Giulia, una studentessa di terza anno all’Università Cattolica in Milano, usciva dai caffè notturni di Brera con gli amici dopo un esame straordinario. L’orologio segnava quasi mezza due, e la città sembrava addormentata, salvo il traffico notturno e le luci dei bar aperti fino all’alba. Mentre camminava in fretta verso l’autobus, ha sentito un rumore strano dal suo zaino: un oggetto era caduto a terra. Correndo a raccoglierlo, ha sbattuto la gamba contro un chiodo nascosto nella marciapiede. Il dolore è stato fulmineo. Non riusciva a muovere la gamba, e la paura gli bruciava le mani. Gli amici erano svegliati, ma uno faceva l’aeroporto e l’altro doveva andare via per un impegno familiare. Giulia si trovava sola, ferita, in una città che a quell’ora sembrava vuota, con la gamba gonfia e un dolore che le faceva sudare.
Senza esitare, ha aperto l’app del taxi 24 e ha digitato l’indirizzo dell’Ospedale San Raffaele. L’attesa è sembrata un’eternità. Il cellulare ha suonato: un messaggio le arrivava in tempo reale, con la posizione del taxi e il nome del conductor che arrive tra pochi minuti. Era un uomo anziano, con un passo lento ma gli occhi luminosi. Non le ha chiesto nulla, ha subito iniziato a parlarle con voce calma, come se l’avessero conosciuta da sempre. “Non preoccuparti, ci siamo”, ha detto, mentre la gamba era avvolta in un cuscino per il suo bene. Il taxi ha viaggiato in direzione ospedale, i suoi abiti luminosi e il radiatore acceso a ricordare una notte di inverno a Milano.
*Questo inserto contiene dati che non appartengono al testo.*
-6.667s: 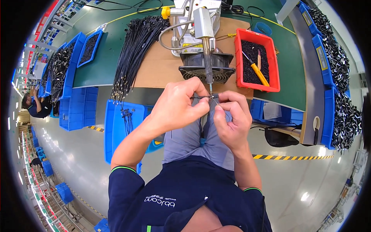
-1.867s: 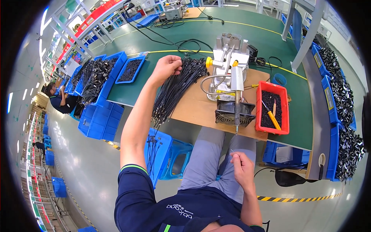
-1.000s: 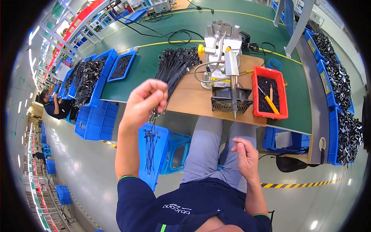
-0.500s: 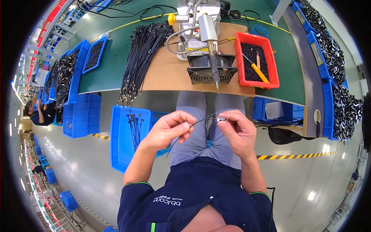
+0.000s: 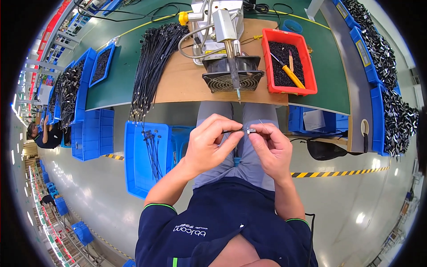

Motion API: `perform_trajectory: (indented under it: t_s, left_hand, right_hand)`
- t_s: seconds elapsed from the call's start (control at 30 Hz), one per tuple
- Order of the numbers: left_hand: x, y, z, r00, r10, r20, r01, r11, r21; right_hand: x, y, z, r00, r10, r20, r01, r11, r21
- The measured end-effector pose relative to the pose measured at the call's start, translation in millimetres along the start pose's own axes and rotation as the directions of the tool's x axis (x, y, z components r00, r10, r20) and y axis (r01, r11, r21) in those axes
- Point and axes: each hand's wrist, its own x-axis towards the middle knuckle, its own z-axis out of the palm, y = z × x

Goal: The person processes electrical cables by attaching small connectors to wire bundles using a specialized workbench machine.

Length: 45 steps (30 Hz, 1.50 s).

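Above my lap, my left hand (image 5: 208, 146) pinches a thin black cable (image 5: 230, 131) between thumb and fingers. Its end meets a small silver-and-black connector (image 5: 251, 131) that my right hand (image 5: 273, 150) grips with closed thumb and fingertips. A thin strand sticks up beside the right fingers; I cannot make out what it belongs to. Beyond my hands, a screwdriver-like metal tip (image 5: 239, 91) points down from a bench machine (image 5: 224, 26), in front of a black fan (image 5: 233, 80).
A bundle of black cables (image 5: 158, 58) lies on the bench's left. At right, a red tray (image 5: 312, 71) holds small black parts and a yellow-handled tool (image 5: 293, 76). A blue bin (image 5: 133, 173) with several cables stands at lower left. Another person (image 5: 46, 133) works far left.
My left hand has moved right and closer to my right hand, its fingers now near the connector. The whole view has shifted slightly.
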Motion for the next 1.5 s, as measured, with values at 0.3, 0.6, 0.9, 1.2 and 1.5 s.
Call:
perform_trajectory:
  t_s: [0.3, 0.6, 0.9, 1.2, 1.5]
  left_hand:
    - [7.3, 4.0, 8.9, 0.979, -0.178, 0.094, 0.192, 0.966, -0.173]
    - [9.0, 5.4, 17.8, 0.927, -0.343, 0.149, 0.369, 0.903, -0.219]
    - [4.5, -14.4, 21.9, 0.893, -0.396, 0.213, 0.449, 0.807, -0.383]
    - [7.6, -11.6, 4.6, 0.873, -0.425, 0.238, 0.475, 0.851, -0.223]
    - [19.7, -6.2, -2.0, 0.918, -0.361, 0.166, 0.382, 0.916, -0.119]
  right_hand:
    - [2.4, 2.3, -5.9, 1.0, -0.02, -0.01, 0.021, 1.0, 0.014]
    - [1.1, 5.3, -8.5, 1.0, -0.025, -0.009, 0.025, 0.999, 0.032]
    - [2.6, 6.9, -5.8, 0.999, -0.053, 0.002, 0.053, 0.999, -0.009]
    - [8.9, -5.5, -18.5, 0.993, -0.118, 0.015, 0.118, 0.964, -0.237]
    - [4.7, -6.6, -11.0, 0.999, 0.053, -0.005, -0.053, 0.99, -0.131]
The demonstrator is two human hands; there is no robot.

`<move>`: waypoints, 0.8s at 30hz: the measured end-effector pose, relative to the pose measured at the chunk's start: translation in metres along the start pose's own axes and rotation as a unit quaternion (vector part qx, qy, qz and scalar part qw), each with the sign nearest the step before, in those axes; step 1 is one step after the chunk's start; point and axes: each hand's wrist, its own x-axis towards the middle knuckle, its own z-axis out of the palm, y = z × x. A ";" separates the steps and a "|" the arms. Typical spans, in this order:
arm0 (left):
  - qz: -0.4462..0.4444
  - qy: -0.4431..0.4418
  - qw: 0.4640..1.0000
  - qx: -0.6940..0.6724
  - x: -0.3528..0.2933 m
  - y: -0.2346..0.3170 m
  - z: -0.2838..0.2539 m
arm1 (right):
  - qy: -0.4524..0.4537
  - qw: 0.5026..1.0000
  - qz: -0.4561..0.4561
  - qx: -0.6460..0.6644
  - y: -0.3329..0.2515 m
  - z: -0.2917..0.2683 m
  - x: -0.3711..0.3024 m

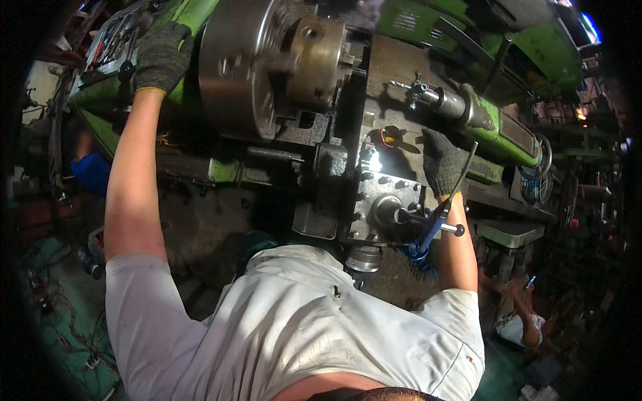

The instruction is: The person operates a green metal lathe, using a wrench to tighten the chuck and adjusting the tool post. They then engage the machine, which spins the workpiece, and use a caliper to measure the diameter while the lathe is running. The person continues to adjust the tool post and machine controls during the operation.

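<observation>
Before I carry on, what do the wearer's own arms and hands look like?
The left hand and right hand wear dark grey, mottled knit work gloves; the left one shows a yellow-edged cuff. Both forearms are bare below the short, off-white sleeves of a creased shirt. The right sleeve bears a small dark mark.

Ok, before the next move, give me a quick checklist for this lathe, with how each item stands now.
1. Chuck at a standstill: cannot tell; it looks blurred.
2. Left hand off the chuck: ok; a gap shows between them.
3. Right hand away from the chuck: ok; it is over by the tailstock side.
4. Hands free of gloves: not ok; both wear dark ones.
5. Drill bit apart from the workpiece: ok.
6. Blue air gun away from the tool post: not ok; it is right beside it.
</observation>
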 end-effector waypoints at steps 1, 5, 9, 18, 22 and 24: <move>0.001 -0.005 1.000 -0.006 -0.002 0.000 0.000 | 0.000 0.999 0.034 0.014 0.007 0.007 -0.004; 0.013 0.016 1.000 -0.018 0.000 -0.004 0.003 | 0.010 0.962 0.218 0.166 0.014 0.010 -0.004; 0.012 0.005 1.000 -0.025 -0.001 -0.002 -0.003 | 0.020 0.935 0.268 0.231 0.024 0.015 -0.002; 0.049 0.035 0.998 0.022 0.002 0.000 0.000 | 0.021 0.989 0.134 0.063 0.022 0.014 0.001; 0.044 0.018 0.999 0.026 0.001 0.005 -0.014 | 0.023 0.987 0.154 0.039 -0.004 -0.004 0.016; 0.035 0.011 0.999 0.005 0.002 0.006 -0.013 | 0.061 0.985 0.143 0.080 -0.009 -0.005 0.022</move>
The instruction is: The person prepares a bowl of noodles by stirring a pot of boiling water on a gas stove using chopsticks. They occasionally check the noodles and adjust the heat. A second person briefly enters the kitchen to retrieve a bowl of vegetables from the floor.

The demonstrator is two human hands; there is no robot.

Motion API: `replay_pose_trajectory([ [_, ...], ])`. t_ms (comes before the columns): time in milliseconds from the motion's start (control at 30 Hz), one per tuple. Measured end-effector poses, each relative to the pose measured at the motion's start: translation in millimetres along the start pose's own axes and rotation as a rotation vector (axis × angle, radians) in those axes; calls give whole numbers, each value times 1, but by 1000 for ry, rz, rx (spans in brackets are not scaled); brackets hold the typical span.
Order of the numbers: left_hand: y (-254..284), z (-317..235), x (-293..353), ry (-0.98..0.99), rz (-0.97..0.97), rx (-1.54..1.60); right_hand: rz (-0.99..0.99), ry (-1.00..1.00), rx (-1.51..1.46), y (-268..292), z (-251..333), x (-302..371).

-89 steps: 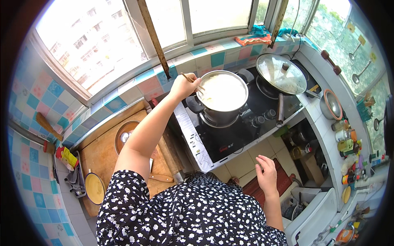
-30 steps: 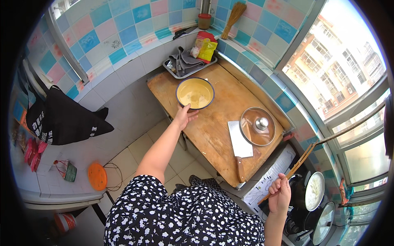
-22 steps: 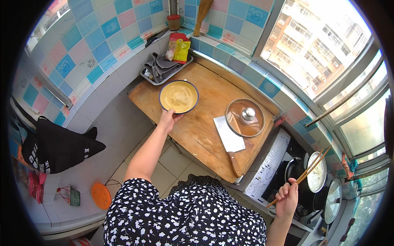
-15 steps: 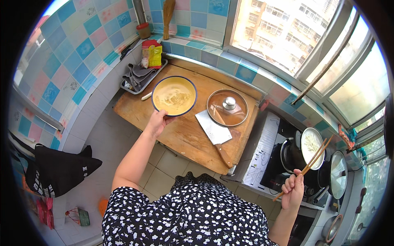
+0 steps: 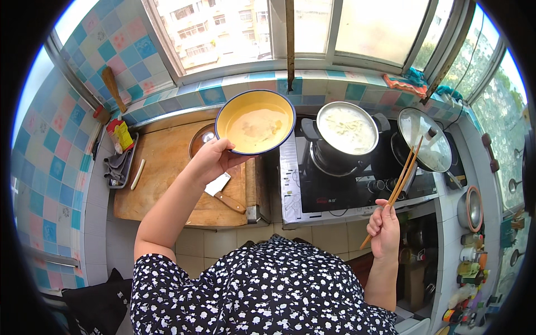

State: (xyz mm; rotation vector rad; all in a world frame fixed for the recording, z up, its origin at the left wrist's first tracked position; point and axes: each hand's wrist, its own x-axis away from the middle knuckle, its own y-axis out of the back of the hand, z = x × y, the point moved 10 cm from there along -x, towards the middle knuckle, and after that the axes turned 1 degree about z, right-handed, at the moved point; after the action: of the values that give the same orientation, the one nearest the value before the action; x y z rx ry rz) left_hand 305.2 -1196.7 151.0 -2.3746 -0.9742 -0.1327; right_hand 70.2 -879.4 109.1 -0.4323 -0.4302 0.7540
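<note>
My left hand (image 5: 215, 159) is closed on the near rim of a yellow enamel bowl (image 5: 226, 120) with a blue edge. Pale, cloudy liquid (image 5: 258, 127) lies in the bowl, which is held up between the cutting board and the stove. In my right hand (image 5: 384, 228) a pair of wooden chopsticks (image 5: 403, 181) points up and away, in front of the stove. A black pot (image 5: 334, 159) stands on the left burner, full of whitish liquid with pale strips (image 5: 347, 128) in it. Beside it on the right sits a pan (image 5: 413, 162) under a glass lid (image 5: 430, 137).
On the wooden board (image 5: 159, 184) lie a cleaver (image 5: 226, 198), partly hidden by my left arm, a glass lid (image 5: 200, 139) and a white stick-shaped thing (image 5: 138, 174). A grey tray (image 5: 124, 167) holds a cloth and packets. Spice jars (image 5: 469, 254) line the right side.
My view has swung right toward the stove. The bowl has been lifted off the board area and carried right, near the pot. The chopsticks stay in my right hand.
</note>
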Motion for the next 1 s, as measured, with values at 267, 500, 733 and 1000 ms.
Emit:
replay_pose_trajectory([
  [267, -101, 33, -91, 91, 100, -148, -43, -9, -35, 66, 15, 17],
  [500, -121, 37, -136, 75, 19, -362, -54, 1, -53, 93, 23, 22],
  [733, -111, 31, -147, 50, -38, -391, -36, -21, -55, 88, 20, 18],
  [1000, -89, 30, -117, 93, 91, 108, 97, -109, -51, 46, -2, -4],
])
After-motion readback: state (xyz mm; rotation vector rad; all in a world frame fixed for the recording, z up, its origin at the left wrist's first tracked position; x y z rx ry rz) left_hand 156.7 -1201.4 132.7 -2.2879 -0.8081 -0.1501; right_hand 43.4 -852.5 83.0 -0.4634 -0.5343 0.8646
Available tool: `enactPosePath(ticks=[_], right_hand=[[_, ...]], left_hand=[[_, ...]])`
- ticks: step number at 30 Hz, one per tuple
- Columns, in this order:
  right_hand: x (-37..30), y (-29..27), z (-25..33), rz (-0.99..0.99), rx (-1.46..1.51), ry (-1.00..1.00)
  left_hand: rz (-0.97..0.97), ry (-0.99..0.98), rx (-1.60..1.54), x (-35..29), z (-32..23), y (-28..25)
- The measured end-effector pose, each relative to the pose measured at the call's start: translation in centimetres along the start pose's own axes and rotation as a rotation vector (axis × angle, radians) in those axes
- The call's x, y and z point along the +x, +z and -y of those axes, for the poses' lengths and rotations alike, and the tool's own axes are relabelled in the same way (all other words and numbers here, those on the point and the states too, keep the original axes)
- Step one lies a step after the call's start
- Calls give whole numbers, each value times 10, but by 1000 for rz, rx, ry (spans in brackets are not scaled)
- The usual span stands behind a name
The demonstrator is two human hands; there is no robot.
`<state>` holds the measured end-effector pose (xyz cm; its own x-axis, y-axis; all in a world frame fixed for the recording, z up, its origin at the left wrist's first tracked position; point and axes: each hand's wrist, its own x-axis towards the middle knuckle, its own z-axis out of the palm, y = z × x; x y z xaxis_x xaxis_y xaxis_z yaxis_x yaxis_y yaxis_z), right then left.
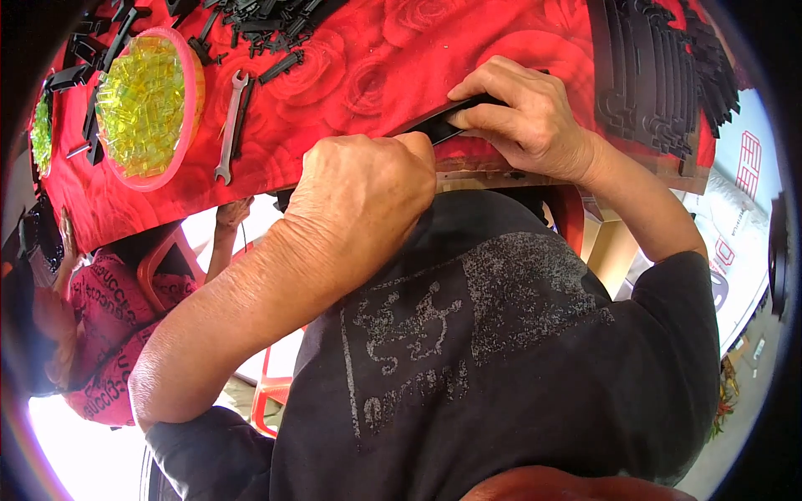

In ospedale, il medico le ha diagnosticato una frattura diafisiale della tibia, ma grazie all’intervento tempestivo del taxi, non si era verificata una complicanza. Il dottore le ha detto che avrebbe potuto perdere la movenza della gamba se l’avesse aspettata ancora un’ora. Giulia, in camera d’attesa, ha chiamato nuovamente il servizio taxi per ringraziare l’uomo. L’ha trovato sempre lì, disponibile, con una risposta semplice: “Un lavoro fatto bene, signorina, è sempre un piacere”. La sua voce le ha fatto sorridere, e per la prima volta da quando si era ferita, si è sentita più sicura.
Il giorno dopo, Giulia è uscita dall’ospedale con unaasta e un biglietto per un altro taxi 24. Non per un’emergenza questa volta, ma per un appuntamento con un amico che le aveva promesso di portarla a cena. Mentre aspettava il taxi in Piazza del Duomo, ha visto l’uomo anziano che le passeggiava accanto. Gli ha salutato con un cenno, e lui le ha risposto con un sorriso. Quella piccola coincidenza le ha ricordato che a Milano, tra la fretta delle persone e le notti gelide, c’erano sempre quelli pronti a aiutare, senza chiedere altro che di fare bene il loro lavoro.
Da allora, ogni volta che passa per Brera, Giulia si ferma un momento a guardare la marciapiede dove si era fermata. Ricorda il dolore, la paura, ma soprattutto la gentilezza di un uomo che non ha mai chiesto il suo nome, ma le ha dato la forza di camminare di nuovo. Il servizio taxi 24 non è mai stato solo un mezzo per spostarsi: è stato la sua saggezza notturna, la sua voce calma in un momento di crisi, la dimostrazione che, anche nella città più caotica, c’è sempre qualcuno che ti ascolta.